As Kierkegaard suggests, God takes us where we are. While we were yet sinners Christ died for us; he came not for the righteous but for sinners; he died for the ungodly. He did not say: “First become righteous and then I will do my stuff”.

and now we need to do what God does. Maybe Christianity has taken a step further than Israel. Maybe we do accept that anyone can find salvation. We are right to refer to ourselves as the Catholic church; Christianity should be truly catholic. But we are still in the business of exclusion, and people undoubtedly feel excluded by us. We all have people or classes of people we exclude, even if it's only “people who are still in the aesthetic stage”. But that won't do. If they are “without God in the world” that is not because God has rejected them; but simply because they do not see the world as charged with his grandeur. We may find them unlovely, but God does not. Love to the loveless shown that they might lovely be.
So let's get this straight. We are indeed God's chosen people. We do indeed have the gift of knowing his only-begotten Son.
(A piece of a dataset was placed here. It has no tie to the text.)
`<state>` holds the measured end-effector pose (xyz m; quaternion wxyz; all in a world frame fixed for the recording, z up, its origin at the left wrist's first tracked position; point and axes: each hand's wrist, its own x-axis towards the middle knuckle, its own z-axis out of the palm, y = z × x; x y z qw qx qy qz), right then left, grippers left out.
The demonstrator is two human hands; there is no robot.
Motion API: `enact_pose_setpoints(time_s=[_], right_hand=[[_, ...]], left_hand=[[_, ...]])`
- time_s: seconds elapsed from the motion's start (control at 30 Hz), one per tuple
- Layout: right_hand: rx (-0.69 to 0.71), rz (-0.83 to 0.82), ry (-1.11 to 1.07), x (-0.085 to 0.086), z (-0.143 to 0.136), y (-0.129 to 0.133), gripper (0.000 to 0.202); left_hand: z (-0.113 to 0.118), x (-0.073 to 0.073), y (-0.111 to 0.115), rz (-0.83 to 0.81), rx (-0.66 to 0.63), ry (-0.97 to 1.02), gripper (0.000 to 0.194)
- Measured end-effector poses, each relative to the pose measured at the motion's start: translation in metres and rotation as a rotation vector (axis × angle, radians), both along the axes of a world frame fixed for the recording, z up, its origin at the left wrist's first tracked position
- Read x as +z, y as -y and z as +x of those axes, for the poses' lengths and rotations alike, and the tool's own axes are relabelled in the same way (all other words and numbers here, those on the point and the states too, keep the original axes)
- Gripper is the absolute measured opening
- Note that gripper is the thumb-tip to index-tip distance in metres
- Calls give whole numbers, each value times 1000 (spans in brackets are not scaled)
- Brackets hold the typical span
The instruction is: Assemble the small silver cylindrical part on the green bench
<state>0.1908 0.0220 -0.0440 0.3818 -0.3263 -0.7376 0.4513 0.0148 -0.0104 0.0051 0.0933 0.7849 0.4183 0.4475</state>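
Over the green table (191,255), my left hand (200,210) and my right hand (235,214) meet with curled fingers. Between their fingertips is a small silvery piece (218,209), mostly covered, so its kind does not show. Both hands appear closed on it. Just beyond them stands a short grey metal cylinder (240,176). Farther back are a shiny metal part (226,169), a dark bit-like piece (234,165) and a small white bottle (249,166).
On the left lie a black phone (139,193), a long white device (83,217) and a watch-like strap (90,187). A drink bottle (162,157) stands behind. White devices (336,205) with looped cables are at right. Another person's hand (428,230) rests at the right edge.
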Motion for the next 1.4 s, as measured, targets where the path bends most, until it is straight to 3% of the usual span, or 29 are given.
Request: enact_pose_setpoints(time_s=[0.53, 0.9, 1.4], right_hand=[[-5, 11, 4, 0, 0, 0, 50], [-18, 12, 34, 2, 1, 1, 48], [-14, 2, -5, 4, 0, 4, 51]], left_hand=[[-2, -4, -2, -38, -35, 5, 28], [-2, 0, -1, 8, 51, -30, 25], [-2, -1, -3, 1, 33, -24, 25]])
But that's not because we've Got It Right, or are particularly lovable or particularly clever. We have been given a gift: we know ourselves to be fellow-citizens of the saints and members of the household of God, and the correct response to that gift is twofold: wonder, and the desire to share it. With everyone, every one, each one, all and singular. and we must take them where they are, not demanding more of them than God demanded of us. He died for us while we were yet sinners. can anything we do compare with that? and so let us pray:

Almighty and ever-living God, we most heartily thank thee, that we are very members incorporate in the mystical body of thy Son, which is the blessed company of all faithful people; and are also heirs through hope of thy everlasting kingdom, by the merits of the most precious death and passion of thy dear Son...to whom, with the Father, in the Spirit, be honour and glory in time and eternity. Amen.